An environmentalist and frontline worker of feminist movements in India, Sugathakumari was raised in Thiruvananthapuram with roots in Aranmula. She was born on 22 January 1934 to freedom fighter Kesava Pillai —also known as Bodheswaran — and Sanskrit scholar VK Karthiyayini. In 1960, after marrying writer and educationist Dr K Velayudhan Nair, she moved to Delhi. The couple’s daughter Lekshmi Devi is also a poet. Sugathakumari’s sisters- Hridyakumari and B Sujatha Devi have passed away. The eldest Hridyakumari was a noted writer and teacher who had won the Kerala Sahithya Akademi Award in 1991 while Sujatha Devi was also a noted writer and a recipient of the Kerala Sahithya Academy as well.

Like many other female poets, Sugathakumari’s first poem was published under a pseudonym in a weekly journal, and it gained attention in 1957. Later, she won Kerala Sahithya Academy award for her work Pathirappookkal and, in 1978, Raathrimazha won the Kendra Sahithya Academy Award. As a poetess, she had contributed to children’s literature for which she received an Award for Lifetime Contribution to Children’s Literature. She was also the Founding Chief Editor of Thaliru — a children’s magazine published by the Kerala State Institute of Children’s Literature.

In the world of letters, she was remembered for her much acclaimed works like Muthuchippi (Pearl Oyster) (1961), Pathirappookkal (Midnight Flowers) (1967), Paavam Maanavahridayam (Poor Human Heart) (1968), Irul Chirakukal (The Wings of Darkness) (1969), Raathrimazha (Night Rain) (1977), Ambalamani (Temple Bell) (1981), Kurinjippookkal (Kurinji Flowers) (1987), Thulaavarshappacha (The Monsoon Green) (1990), and Radhayevide (Where is Radha?) (1995).

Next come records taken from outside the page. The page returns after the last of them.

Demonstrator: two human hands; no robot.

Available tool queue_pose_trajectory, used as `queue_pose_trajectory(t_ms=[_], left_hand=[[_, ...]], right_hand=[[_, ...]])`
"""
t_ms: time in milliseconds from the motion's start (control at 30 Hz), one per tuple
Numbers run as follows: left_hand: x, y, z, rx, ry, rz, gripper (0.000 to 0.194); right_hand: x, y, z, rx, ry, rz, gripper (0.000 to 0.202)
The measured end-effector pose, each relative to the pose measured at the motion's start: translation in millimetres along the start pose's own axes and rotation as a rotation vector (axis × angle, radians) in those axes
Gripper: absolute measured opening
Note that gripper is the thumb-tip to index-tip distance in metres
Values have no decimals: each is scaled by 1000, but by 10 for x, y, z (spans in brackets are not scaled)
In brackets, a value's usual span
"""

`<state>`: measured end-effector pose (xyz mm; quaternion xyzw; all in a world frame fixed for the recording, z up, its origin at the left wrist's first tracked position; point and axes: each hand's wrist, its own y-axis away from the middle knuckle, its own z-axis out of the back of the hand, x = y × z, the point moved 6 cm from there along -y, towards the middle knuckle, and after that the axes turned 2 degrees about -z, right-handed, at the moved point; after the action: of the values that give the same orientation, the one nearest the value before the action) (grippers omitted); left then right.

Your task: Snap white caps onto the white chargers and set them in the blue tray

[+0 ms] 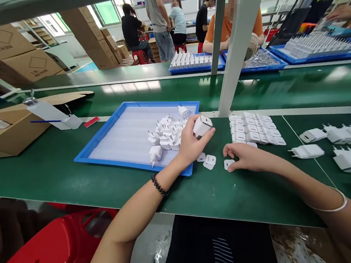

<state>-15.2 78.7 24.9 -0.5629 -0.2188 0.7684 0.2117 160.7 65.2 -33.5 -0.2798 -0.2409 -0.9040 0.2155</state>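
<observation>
My left hand (191, 143) holds a white charger housing (202, 126) above the right edge of the blue tray (99, 130). Inside that tray lie several white chargers (167, 133) with metal pins. On the green table, my right hand (240, 156) has its thumb and fingertips around a small white cover (229, 164); whether it is gripped is hard to make out. More small white covers (210, 161) lie between my hands. Behind my right hand stand rows of stacked white covers (254, 129).
White chargers (307, 151) are laid out at the right. A metal post (238, 51) rises behind the table's work area. An open cardboard box (17, 135) and a dispenser bottle (47, 113) are at the left. Several people sit or stand beyond the green belt (130, 85).
</observation>
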Motion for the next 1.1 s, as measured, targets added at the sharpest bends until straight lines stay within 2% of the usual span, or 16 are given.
queue_pose_trajectory(t_ms=[67, 167, 267, 400, 500, 633, 700, 767, 833, 900, 1000, 1100], left_hand=[[-53, 62, -85, 49, 2, -18, 32], [-50, 161, -205, 107, 62, 67, 35], [-2, 221, -291, 159, 154, 176, 40], [28, 198, -271, 153, 223, 203, 42], [23, 175, -240, 186, 305, 194, 42], [-38, 195, -267, 301, 362, 175, 36], [-76, 211, -292, 334, 301, 144, 35], [-92, 232, -318, 345, 237, 132, 32], [-62, 267, -359, 373, 228, 188, 31], [-4, 314, -409, 429, 265, 295, 33], [47, 356, -466, 510, 406, 432, 34], [61, 334, -483, 534, 534, 493, 35]], right_hand=[[14, 8, -27, 8, 22, 24, 22], [30, 46, -20, -4, -82, 99, 20], [2, 98, 49, -61, -470, 120, 31], [-60, 130, 74, -74, -1156, 82, 37], [-85, 139, 29, -42, -1408, 19, 39], [-65, 165, 47, -66, -1420, 29, 32], [-50, 186, 93, -119, -1423, 55, 28], [-32, 205, 124, -146, -1437, 64, 34], [-20, 220, 130, -139, -1442, 48, 41], [-24, 229, 121, -131, -1425, 11, 35], [-25, 233, 94, -105, -1408, -25, 27], [-16, 240, 105, -122, -1408, -2, 28]])
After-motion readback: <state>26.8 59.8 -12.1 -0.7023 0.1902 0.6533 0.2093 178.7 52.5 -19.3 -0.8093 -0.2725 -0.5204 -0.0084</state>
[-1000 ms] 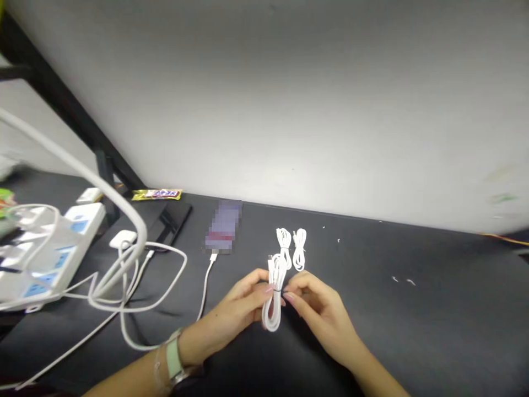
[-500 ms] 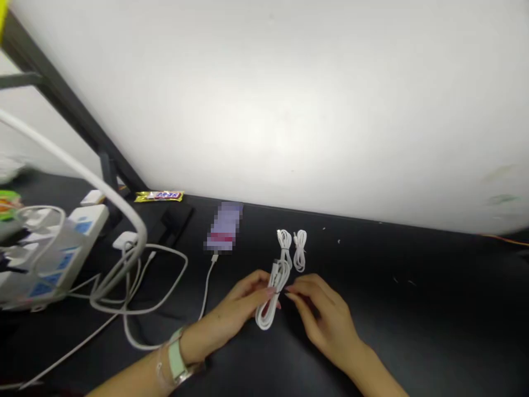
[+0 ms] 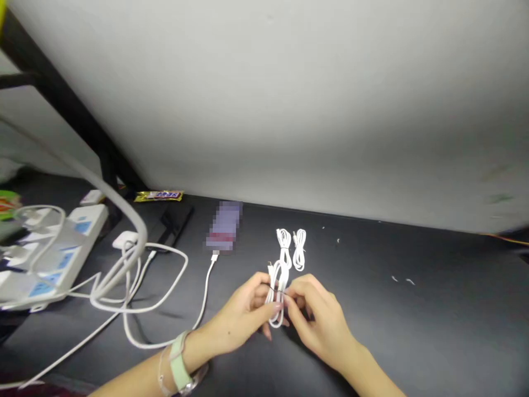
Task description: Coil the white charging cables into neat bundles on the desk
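Observation:
A coiled white charging cable [image 3: 279, 275] stands upright between my hands, bound across its middle by a thin dark twist tie [image 3: 273, 288]. My left hand [image 3: 252, 309] grips the lower part of the coil, thumb in front and fingers behind. From the other side, my right hand [image 3: 316, 311] pinches the tie's end at the coil's right edge. Just beyond the held coil, two more bundled white cables lie side by side on the black desk, a left bundle [image 3: 284, 241] and a right bundle [image 3: 300, 251].
A pixelated phone [image 3: 225, 226] with a white cord plugged in lies behind my left hand. At the left are a crowded power strip [image 3: 88, 220], looping white cords [image 3: 140, 242] and a dark stand. A wrapped snack bar [image 3: 159, 196] rests by the wall.
My right fingers have moved left to the coil's edge. The held coil has turned more upright, with my left thumb lower on it. The lighting has dimmed on the wall.

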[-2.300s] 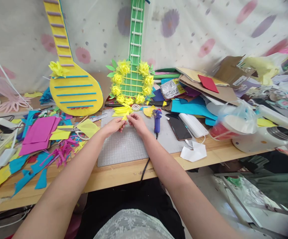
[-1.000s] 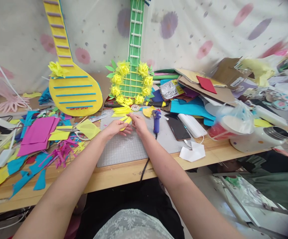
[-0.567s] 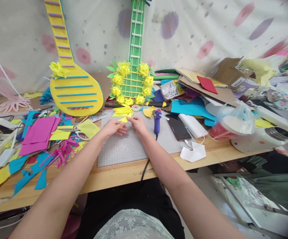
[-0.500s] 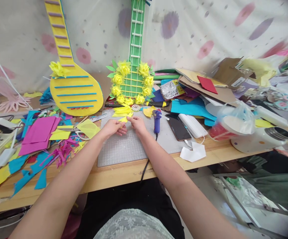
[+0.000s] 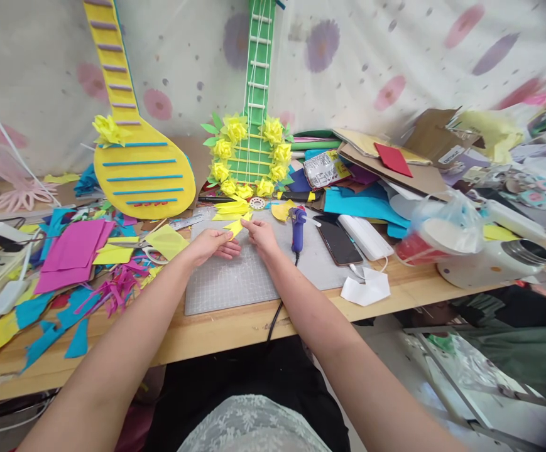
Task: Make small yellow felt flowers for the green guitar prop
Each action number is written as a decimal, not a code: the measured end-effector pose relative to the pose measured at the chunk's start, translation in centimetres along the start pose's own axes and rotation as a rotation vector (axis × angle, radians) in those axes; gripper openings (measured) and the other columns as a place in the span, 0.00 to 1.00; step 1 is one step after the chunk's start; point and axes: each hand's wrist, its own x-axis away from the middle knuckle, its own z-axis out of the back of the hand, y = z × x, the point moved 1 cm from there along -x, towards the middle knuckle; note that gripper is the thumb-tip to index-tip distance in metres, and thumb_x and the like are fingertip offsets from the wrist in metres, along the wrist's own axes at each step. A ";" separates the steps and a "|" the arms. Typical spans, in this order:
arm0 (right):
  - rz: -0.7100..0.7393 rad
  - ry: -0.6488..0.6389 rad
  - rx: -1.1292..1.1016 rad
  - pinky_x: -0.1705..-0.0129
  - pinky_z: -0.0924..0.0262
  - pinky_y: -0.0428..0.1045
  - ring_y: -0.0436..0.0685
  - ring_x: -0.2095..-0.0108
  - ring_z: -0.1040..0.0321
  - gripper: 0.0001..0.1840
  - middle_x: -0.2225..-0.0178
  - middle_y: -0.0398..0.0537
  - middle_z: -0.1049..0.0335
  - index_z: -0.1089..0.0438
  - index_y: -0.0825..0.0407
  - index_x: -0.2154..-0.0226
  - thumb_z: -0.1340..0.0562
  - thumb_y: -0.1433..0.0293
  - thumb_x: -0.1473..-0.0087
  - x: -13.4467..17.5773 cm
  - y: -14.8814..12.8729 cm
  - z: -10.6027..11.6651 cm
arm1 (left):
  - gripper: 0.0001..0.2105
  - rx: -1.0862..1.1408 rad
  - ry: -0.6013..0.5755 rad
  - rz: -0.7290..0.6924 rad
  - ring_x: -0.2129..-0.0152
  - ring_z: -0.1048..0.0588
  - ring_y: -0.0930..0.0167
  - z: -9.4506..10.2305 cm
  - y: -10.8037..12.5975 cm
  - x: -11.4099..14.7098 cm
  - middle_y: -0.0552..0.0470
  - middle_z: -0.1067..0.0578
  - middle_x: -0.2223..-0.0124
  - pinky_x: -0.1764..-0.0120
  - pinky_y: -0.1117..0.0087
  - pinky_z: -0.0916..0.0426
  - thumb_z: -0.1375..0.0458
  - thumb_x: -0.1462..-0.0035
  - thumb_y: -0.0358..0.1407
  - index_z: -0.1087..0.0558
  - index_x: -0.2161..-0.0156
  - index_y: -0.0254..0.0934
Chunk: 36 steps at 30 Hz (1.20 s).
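Note:
My left hand (image 5: 210, 243) pinches the near end of a small yellow paper piece (image 5: 235, 228), its other fingers spread loosely below. At the far end of that piece, my right hand (image 5: 260, 236) grips it between thumb and finger. Both hands hover over the grey cutting mat (image 5: 235, 289). Just beyond them lie more yellow paper strips (image 5: 228, 210). A blue glue gun (image 5: 298, 230) stands on the mat to the right of my right hand. Behind is a green paper instrument (image 5: 249, 164) ringed with yellow paper flowers.
A yellow paper instrument (image 5: 145, 172) leans at back left. Scissors (image 5: 152, 253), magenta sheets (image 5: 72, 257) and blue scraps (image 5: 77, 339) cover the left side. To the right are a phone (image 5: 338, 242), a white power bank (image 5: 365, 238), a bagged cup (image 5: 442, 237) and a white flask (image 5: 489, 262).
The yellow paper piece now shows more of its face between my fingers, and my left fingers have opened slightly. Both hands stay in nearly the same place.

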 end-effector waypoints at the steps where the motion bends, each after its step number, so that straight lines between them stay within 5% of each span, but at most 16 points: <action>1: 0.001 0.002 0.000 0.84 0.66 0.44 0.40 0.85 0.64 0.21 0.88 0.30 0.56 0.43 0.52 0.83 0.30 0.61 0.68 0.0 0.0 0.0 | 0.16 0.021 -0.028 0.014 0.71 0.21 0.67 0.2 -0.1 0.0 0.37 0.21 0.65 0.69 0.71 0.27 0.42 0.47 0.45 0.26 0.69 0.30; 6: -0.006 0.029 -0.005 0.84 0.67 0.44 0.40 0.85 0.64 0.18 0.89 0.31 0.55 0.41 0.53 0.83 0.30 0.64 0.65 0.0 -0.2 0.3 | 0.23 0.047 -0.102 0.078 0.67 0.21 0.64 1.2 -0.6 0.2 0.35 0.22 0.61 0.69 0.70 0.27 0.46 0.47 0.53 0.25 0.67 0.30; 12: -0.016 0.006 0.003 0.83 0.65 0.44 0.42 0.85 0.62 0.16 0.89 0.31 0.55 0.40 0.53 0.83 0.31 0.66 0.62 0.1 -0.1 0.1 | 0.18 -0.036 0.109 -0.059 0.71 0.22 0.67 0.8 -0.1 -0.4 0.42 0.21 0.68 0.70 0.71 0.27 0.36 0.57 0.48 0.27 0.69 0.32; 16: -0.012 0.014 -0.004 0.83 0.65 0.44 0.42 0.85 0.62 0.16 0.89 0.31 0.54 0.41 0.53 0.83 0.32 0.67 0.61 0.1 -0.1 0.2 | 0.14 -0.056 0.147 -0.078 0.78 0.24 0.71 0.0 0.4 -0.5 0.46 0.22 0.74 0.70 0.71 0.29 0.32 0.61 0.40 0.29 0.76 0.31; 24: -0.015 0.001 0.020 0.84 0.65 0.44 0.40 0.87 0.62 0.16 0.88 0.31 0.53 0.40 0.53 0.82 0.31 0.65 0.63 -0.2 0.2 0.0 | 0.15 -0.064 0.149 -0.055 0.78 0.24 0.72 0.0 0.4 0.0 0.48 0.23 0.75 0.72 0.72 0.30 0.32 0.62 0.41 0.30 0.77 0.31; 30: -0.019 0.046 0.090 0.83 0.65 0.44 0.41 0.86 0.62 0.15 0.88 0.31 0.52 0.40 0.53 0.82 0.32 0.66 0.61 -0.2 -0.1 0.2 | 0.21 -0.152 0.026 0.019 0.69 0.22 0.66 1.7 0.7 0.9 0.44 0.21 0.65 0.71 0.70 0.29 0.31 0.67 0.47 0.26 0.70 0.34; 36: 0.003 -0.021 0.163 0.82 0.66 0.44 0.41 0.86 0.60 0.18 0.88 0.31 0.52 0.40 0.53 0.83 0.31 0.62 0.65 -0.2 0.3 -0.5 | 0.18 -0.184 0.245 -0.131 0.74 0.26 0.70 1.6 1.4 0.0 0.50 0.24 0.72 0.73 0.71 0.32 0.33 0.66 0.46 0.26 0.73 0.34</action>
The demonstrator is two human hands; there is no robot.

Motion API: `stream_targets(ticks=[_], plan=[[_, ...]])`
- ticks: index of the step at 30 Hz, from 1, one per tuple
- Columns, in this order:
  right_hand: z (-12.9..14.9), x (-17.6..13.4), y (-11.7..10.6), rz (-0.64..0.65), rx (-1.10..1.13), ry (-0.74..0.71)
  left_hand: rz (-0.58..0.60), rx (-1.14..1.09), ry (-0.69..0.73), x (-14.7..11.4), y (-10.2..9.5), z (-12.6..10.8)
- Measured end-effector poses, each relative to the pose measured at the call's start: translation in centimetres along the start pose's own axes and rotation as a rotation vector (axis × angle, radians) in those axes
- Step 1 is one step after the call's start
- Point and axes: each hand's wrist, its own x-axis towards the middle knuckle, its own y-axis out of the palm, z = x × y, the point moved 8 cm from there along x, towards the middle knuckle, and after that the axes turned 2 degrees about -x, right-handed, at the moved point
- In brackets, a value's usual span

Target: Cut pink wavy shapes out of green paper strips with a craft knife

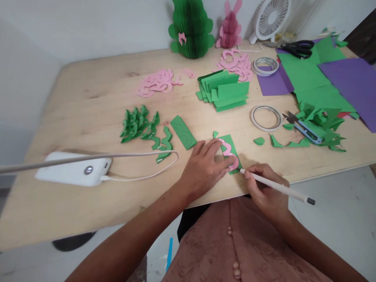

As a poetess, Sugathakumari was bestowed with the Kendra Sahithya Academy Award in 1978, Odakkuzhal Award in 1982, Vayalar Award in 1984, Lalithambika Antharjanam Award in 2001, Vallathol Award in 2003, Kerala Sahithya Academy Fellowship in 2004 and Balamaniamma Award in 2004. In 2006, she was honoured with the prestigious national award, the Padmashri, recognising her tireless determination to uplift those treated unfairly in the society.